YOUR TASK: Retype the listing in full. Change nothing.

■ ■ ■ ■

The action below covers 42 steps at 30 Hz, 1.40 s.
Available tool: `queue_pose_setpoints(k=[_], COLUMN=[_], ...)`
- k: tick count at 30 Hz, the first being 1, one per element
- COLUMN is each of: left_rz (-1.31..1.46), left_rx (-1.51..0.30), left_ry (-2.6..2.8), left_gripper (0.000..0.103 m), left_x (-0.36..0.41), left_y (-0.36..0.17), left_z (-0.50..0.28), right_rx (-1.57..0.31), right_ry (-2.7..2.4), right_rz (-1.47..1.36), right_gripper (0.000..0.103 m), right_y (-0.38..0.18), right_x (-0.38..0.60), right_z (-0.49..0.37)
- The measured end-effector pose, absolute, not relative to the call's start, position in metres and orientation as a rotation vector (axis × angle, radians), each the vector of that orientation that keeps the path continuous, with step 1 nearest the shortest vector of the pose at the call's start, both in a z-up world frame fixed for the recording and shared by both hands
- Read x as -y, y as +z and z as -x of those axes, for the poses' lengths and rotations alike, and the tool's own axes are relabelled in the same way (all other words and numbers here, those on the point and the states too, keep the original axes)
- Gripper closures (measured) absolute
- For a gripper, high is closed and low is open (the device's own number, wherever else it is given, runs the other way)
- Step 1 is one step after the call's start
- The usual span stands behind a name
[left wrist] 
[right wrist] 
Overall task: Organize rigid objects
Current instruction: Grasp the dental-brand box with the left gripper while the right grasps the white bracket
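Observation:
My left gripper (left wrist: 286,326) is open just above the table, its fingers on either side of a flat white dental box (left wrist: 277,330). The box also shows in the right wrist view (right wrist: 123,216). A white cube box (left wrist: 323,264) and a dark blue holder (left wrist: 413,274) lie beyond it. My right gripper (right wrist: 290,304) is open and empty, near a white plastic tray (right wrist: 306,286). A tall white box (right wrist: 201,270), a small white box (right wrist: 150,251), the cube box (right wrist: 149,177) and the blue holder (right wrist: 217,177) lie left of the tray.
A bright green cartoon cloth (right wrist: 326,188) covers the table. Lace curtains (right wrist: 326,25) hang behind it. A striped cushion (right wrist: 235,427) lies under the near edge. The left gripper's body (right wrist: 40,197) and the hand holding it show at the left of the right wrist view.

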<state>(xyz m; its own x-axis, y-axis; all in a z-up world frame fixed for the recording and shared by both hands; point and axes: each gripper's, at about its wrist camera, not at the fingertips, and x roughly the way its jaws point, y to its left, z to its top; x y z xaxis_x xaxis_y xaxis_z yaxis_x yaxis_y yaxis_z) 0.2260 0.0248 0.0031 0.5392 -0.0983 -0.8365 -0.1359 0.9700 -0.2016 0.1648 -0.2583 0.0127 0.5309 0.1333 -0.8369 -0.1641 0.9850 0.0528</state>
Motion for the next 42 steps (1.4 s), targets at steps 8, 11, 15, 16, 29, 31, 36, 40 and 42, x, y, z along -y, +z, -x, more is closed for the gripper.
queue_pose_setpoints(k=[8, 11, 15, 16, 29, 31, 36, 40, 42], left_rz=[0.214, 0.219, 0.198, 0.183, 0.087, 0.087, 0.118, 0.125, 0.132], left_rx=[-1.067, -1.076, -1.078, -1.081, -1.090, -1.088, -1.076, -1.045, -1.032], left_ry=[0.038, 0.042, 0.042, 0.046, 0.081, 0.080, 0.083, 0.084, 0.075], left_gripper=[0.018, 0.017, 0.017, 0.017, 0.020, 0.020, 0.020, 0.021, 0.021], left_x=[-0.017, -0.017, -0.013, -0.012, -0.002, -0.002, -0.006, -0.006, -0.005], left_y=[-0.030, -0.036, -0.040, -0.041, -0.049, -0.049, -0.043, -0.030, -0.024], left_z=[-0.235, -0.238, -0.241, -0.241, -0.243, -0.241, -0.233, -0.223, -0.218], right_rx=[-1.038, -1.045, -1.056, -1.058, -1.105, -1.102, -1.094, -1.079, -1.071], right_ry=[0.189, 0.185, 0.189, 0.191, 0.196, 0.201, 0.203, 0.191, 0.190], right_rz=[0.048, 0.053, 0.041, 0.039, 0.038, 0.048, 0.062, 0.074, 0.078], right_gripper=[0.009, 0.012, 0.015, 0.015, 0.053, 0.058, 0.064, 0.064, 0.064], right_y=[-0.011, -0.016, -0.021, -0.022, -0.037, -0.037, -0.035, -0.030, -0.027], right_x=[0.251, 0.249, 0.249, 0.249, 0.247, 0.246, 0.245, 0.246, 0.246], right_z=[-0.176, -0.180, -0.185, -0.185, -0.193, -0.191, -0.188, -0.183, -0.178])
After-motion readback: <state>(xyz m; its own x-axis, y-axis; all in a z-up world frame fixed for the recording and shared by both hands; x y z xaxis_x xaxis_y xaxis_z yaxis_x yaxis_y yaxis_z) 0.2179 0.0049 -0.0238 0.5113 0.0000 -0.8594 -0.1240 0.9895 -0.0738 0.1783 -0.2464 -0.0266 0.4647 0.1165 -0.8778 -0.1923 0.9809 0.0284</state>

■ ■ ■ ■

YOUR RESPONSE:
The action below covers 42 steps at 30 Hz, 1.40 s.
Available tool: `queue_pose_setpoints(k=[_], COLUMN=[_], ...)`
- k: tick count at 30 Hz, the first being 1, one per element
- COLUMN is each of: left_rz (-1.31..1.46), left_rx (-1.51..0.30), left_ry (-2.6..2.8), left_gripper (0.000..0.103 m), left_x (-0.36..0.41), left_y (-0.36..0.17), left_z (-0.50..0.28), right_rx (-1.57..0.31), right_ry (-2.7..2.4), right_rz (-1.47..1.36), right_gripper (0.000..0.103 m), right_y (-0.38..0.18), right_x (-0.38..0.60), right_z (-0.49..0.37)
- The measured end-effector pose, absolute, not relative to the call's start, position in metres and orientation as a rotation vector (axis × angle, radians), each the vector of that orientation that keeps the path continuous, with step 1 nearest the shortest vector of the pose at the call's start, both in a z-up world frame fixed for the recording and shared by both hands
- Read x as -y, y as +z and z as -x of those axes, for the poses' lengths and rotations alike, and the tool's own axes are relabelled in the same way (all other words and numbers here, those on the point and the states too, keep the original axes)
- Gripper closures (measured) absolute
- For a gripper, high is closed and low is open (the device's own number, wherever else it is given, runs the other way)
- Step 1 is one step after the call's start
- The usual span stands behind a name
[left wrist] 
[right wrist] 
Overall task: Organize rigid objects
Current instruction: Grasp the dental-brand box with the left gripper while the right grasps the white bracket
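Observation:
My left gripper (left wrist: 286,326) is open just above the table, its fingers on either side of a flat white dental box (left wrist: 277,330). The box also shows in the right wrist view (right wrist: 123,216). A white cube box (left wrist: 323,264) and a dark blue holder (left wrist: 413,274) lie beyond it. My right gripper (right wrist: 290,304) is open and empty, near a white plastic tray (right wrist: 306,286). A tall white box (right wrist: 201,270), a small white box (right wrist: 150,251), the cube box (right wrist: 149,177) and the blue holder (right wrist: 217,177) lie left of the tray.
A bright green cartoon cloth (right wrist: 326,188) covers the table. Lace curtains (right wrist: 326,25) hang behind it. A striped cushion (right wrist: 235,427) lies under the near edge. The left gripper's body (right wrist: 40,197) and the hand holding it show at the left of the right wrist view.
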
<state>(xyz m; its own x-axis, y-axis; all in a z-up world frame fixed for the recording and shared by both hands; point and axes: each gripper's, at about its wrist camera, not at the fingertips, and x roughly the way its jaws point, y to its left, z to its top; x y z xaxis_x xaxis_y xaxis_z yaxis_x yaxis_y yaxis_z) 0.2260 0.0248 0.0031 0.5392 -0.0983 -0.8365 -0.1359 0.9700 -0.2016 0.1648 -0.2583 0.0127 0.5309 0.1333 -0.8369 -0.1641 0.9850 0.0528</state>
Motion for the next 42 steps (1.4 s), targets at steps 8, 11, 15, 16, 29, 31, 36, 40 and 42, x, y, z along -y, +z, -x, more is closed for the gripper.
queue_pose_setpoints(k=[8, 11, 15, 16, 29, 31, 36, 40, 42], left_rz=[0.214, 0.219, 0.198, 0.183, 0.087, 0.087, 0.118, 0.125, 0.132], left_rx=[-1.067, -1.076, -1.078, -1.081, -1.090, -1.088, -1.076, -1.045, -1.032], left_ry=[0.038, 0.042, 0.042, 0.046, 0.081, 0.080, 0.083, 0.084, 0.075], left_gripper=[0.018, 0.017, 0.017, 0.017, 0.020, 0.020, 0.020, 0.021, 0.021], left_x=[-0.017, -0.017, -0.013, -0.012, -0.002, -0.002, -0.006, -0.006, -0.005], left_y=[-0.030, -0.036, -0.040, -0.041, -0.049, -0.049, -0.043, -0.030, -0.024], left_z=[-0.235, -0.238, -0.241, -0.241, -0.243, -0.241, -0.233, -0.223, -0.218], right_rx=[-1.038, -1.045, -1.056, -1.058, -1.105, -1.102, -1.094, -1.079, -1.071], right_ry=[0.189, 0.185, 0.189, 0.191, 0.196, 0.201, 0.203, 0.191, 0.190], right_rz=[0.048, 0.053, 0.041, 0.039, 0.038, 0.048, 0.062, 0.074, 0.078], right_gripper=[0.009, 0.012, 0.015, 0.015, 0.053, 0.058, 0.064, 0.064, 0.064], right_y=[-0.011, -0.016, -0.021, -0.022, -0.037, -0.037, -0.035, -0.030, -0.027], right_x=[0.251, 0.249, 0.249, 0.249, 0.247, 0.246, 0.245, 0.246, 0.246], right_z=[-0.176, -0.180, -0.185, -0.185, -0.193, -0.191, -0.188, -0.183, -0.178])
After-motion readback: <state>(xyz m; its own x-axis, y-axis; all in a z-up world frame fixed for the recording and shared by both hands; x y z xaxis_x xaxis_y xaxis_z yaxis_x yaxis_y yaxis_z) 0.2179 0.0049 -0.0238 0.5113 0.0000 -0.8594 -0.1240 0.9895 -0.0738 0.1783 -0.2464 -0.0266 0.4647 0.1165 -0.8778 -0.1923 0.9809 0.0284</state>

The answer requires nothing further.